Kristof Magnusson

wurde 1976 in Hamburg geboren. Nach dem Abitur machte er eine Ausbildung zum Kirchenmusiker bei der evangelischen Landeskirche Nordelbien, anschließend absolvierte er seinen Freiwilligendienst bei der Aktion Sühnezeichen in New York in der Arbeit mit Obdachlosen und Holocaustüberlebenden. Danach studierte er am Deutschen Literaturinstitut Leipzig, an der Hochschule der Künste in Berlin und an der Universität Reykjavík. Im Sommer 2006 arbeitete der isländisch-deutsche Theater- und Romanautor für das Goethe-Institut als Stadtschreiber im indischen Pune.
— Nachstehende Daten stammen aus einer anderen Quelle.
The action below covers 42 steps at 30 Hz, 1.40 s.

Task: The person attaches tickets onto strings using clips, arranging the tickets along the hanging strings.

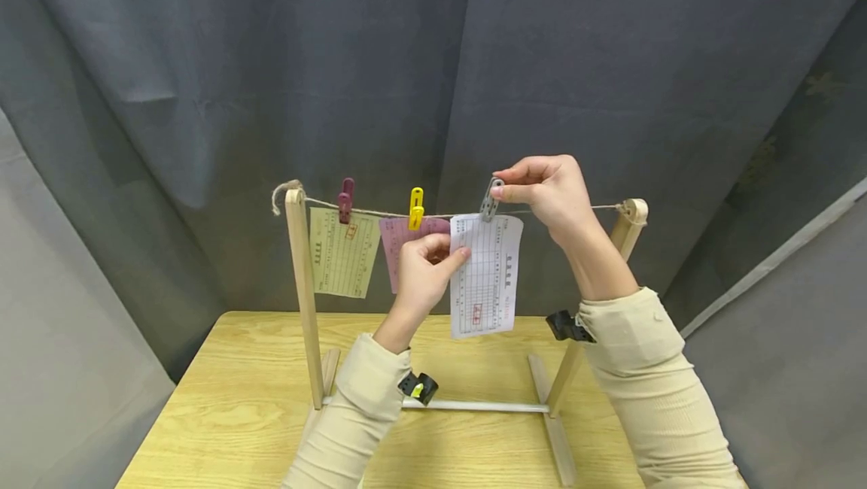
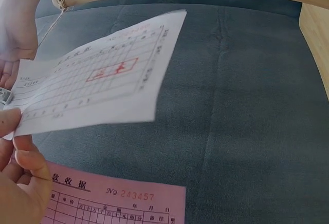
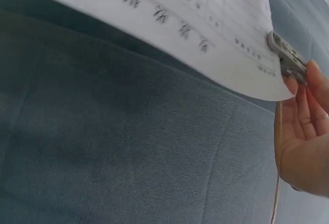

Magnusson ist bisher vor allem als Theaterautor hervorgetreten: Männerhort wurde 2003 am Schauspiel Bonn uraufgeführt und avancierte "in kürzester Zeit zum Kulthit" (Bonner General-Anzeiger). Davor hatte er bereits Der totale Kick, eine schräge Komödie über das Verhältnis zwischen den Generationen geschrieben, die 2001 in Dresden uraufgeführt worden war und das Autorenprojekt Enge im Haus und im Sarg mit Obdachlosen an der Berliner Volksbühne.

2005 erschien sein Roman Zuhause, für den er den Rauriser Literaturpreis und den Hamburger Förderpreis für Literatur und literarische Übersetzungen erhielt, außerdem veröffentlichte Kristof Magnusson zahlreiche Erzählungen, Reportagen und Essays in in- und ausländischen Zeitungen und Zeitschriften und betätigt sich als Übersetzer von Gedichten und Theaterstücken aus dem Isländischen.

2005 nahm er am Ingeborg-Bachmann-Preis im österreichischen Klagenfurt teil und erhielt für ein Jahr ein Stipendium der Lydia-Eymann-Stiftung in Langenthal in der Schweiz. Kristof Magnusson lebt in Hamburg und Berlin.